Le tribunal criminel près la Cour de Béjaïa a examiné avant-hier, samedi, une affaire de coups et blessures volontaires avec préméditation et guet-apens assortie de vol qualifié.
A l’audience, qui s’est déroulée en l’absence de la victime, deux des trois accusés, K. K., 34 ans et B. B., 23 ans, ont totalement nié les faits qui leur sont reprochés, seul le troisième B. N., 27 ans, reconnaît avoir, en légitime défense, frappé la victime d’abord avec un gourdin qu’il a ramassé sur les lieux puis avec le couteau qu’il lui a enlevé.
Après un long réquisitoire où il a donné tous les détails relatifs à l’agression et au vol et où il a notamment indiqué que la victime M. M., avait été délestée de la somme de 25 000 DA avant d’être déshabillée, ligotée, bâillonnée et abandonnée dans l’oued Tahir à Akbou. Le représentant du ministère public a requis la peine de 15 ans de réclusion criminelle contre chacun des trois accusés.
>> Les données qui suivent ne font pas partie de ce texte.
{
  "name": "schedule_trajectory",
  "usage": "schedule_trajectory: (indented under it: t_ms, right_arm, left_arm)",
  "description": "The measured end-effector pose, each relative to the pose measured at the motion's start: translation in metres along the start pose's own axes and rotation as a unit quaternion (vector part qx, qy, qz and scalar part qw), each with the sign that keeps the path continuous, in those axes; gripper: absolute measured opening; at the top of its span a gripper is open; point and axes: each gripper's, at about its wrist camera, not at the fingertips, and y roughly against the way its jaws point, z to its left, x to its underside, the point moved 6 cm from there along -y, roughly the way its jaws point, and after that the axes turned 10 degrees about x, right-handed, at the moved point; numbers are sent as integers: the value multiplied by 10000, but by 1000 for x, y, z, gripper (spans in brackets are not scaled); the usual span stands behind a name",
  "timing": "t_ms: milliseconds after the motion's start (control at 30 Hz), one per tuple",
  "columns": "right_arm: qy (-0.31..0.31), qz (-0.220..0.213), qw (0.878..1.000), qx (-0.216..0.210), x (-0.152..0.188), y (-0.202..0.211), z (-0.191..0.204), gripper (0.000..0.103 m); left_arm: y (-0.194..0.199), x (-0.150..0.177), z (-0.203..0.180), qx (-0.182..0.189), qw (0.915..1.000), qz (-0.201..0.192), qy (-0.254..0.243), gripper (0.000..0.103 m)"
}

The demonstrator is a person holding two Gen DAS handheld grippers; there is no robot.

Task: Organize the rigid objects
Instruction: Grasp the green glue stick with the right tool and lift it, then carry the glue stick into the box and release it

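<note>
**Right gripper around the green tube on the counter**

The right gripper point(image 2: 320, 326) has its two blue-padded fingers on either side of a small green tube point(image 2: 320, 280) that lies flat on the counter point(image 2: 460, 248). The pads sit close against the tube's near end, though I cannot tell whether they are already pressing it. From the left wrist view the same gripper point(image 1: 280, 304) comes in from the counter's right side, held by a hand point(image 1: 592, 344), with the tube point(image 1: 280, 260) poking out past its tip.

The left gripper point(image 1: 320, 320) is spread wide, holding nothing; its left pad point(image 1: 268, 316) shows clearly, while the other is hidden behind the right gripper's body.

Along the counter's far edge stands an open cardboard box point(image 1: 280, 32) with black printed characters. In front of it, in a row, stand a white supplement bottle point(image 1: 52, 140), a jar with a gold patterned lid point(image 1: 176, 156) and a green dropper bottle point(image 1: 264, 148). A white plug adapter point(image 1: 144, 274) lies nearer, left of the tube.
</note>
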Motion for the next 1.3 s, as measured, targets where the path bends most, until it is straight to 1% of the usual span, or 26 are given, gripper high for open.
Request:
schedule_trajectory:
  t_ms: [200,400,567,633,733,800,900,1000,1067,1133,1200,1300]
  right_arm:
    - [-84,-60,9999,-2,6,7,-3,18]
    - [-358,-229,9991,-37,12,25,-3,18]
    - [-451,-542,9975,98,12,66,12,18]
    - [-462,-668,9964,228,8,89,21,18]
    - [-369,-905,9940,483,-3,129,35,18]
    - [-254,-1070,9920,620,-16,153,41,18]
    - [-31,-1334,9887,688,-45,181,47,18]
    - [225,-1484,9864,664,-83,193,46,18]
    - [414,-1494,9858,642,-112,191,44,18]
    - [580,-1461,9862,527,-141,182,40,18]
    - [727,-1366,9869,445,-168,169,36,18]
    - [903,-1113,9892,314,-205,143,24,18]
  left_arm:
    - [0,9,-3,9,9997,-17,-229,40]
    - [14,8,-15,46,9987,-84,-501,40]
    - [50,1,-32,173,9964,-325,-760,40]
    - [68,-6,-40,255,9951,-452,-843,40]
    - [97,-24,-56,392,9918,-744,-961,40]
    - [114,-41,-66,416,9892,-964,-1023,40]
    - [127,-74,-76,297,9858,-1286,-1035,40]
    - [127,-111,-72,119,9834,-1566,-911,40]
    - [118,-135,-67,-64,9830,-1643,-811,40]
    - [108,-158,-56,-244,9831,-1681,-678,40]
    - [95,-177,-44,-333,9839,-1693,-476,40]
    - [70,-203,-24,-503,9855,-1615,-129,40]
Cependant, après délibérations, le président du tribunal a prononcé la peine de 3 ans de prison contre B. N., et K. K., et l’acquittement en faveur de B. B. Les faits remontent à la journée du 24 mars 2006 lorsque les trois accusé et la victime se sont rencontrés à Akbou.
La victime, M. M., que le juge montre en photo, lacérée de coup, promet alors à B. N., qui lui reproche de lui avoir volé la somme de 10 millions de centimes, de lui rendre son argent le lendemain, et à K. K., à qui il a volé un lot de vêtements d’une valeur de 15 millions de centimes, représentant la dot de sa sœur qui allait se marier, de l’accompagner également le lendemain à Oran pour lui rendre ce qui n’est pas encore vendu. Il était 7h 30 ou 8 heures du soir lorsque les trois comparses qui devaient, le lendemain de bonne heure, prendre la route sur Oran (B. N. devait partir pour Oran où K. K., lui a promis un emploi) et qui n’ont pas trouvé où passer la nuit, décidèrent de veiller au bord de l’oued Tahir en attendant le départ. Et pendant que K. K., et B. B., (ce dernier est juste là pour leur tenir compagnie selon ses déclarations) sont allés en ville acheter des sandwiches et du vin, B. N. et M. M., sont restés seuls au bord de l’oued. A l’audience B. N. affirme que c’est M. M., qui a commencé à l’attaquer au couteau et pour se défendre, il a pris un gourdin et se met à lui donner des coups à la main qui tient le couteau. Quand sous l’effet de la douleur, M. M. lâche le couteau, B. N., s’en saisit et assène plusieurs coups au visage de son adversaire. Il nie cependant le fait de l’avoir ligoté ou bâillonné. K. K. déclare qu’il n’avait rien vu. B. B., en revanche, rapporte au juge qu’il a vu B. N., donner des coups de bâton et de couteau à
M. M. L’avocat de B. N., qui déplore l’absence de la victime, met en évidence la légitime défense de son client. Aux termes de sa longue intervention, il plaidera les circonstances atténuantes pour son client. Quant au défenseur de K. K., il souligne que son client est victime d’un scénario imaginé de toutes pièces par la victime pour ne pas avoir à rendre ce qu’elle a volé. Selon cet avocat, c’est la victime elle-même qui a déchiré ses propres vêtements et qui ramené elle-même la corde pour faire croire à la police qu’elle a été l’objet d’une agression, d’un vol et d’un ligotage. En ce qui concerne B. B., son avocat dira de lui qu’il se trouvait là par hasard qu’il n’avait rien à voir avec l’agression ou le vol.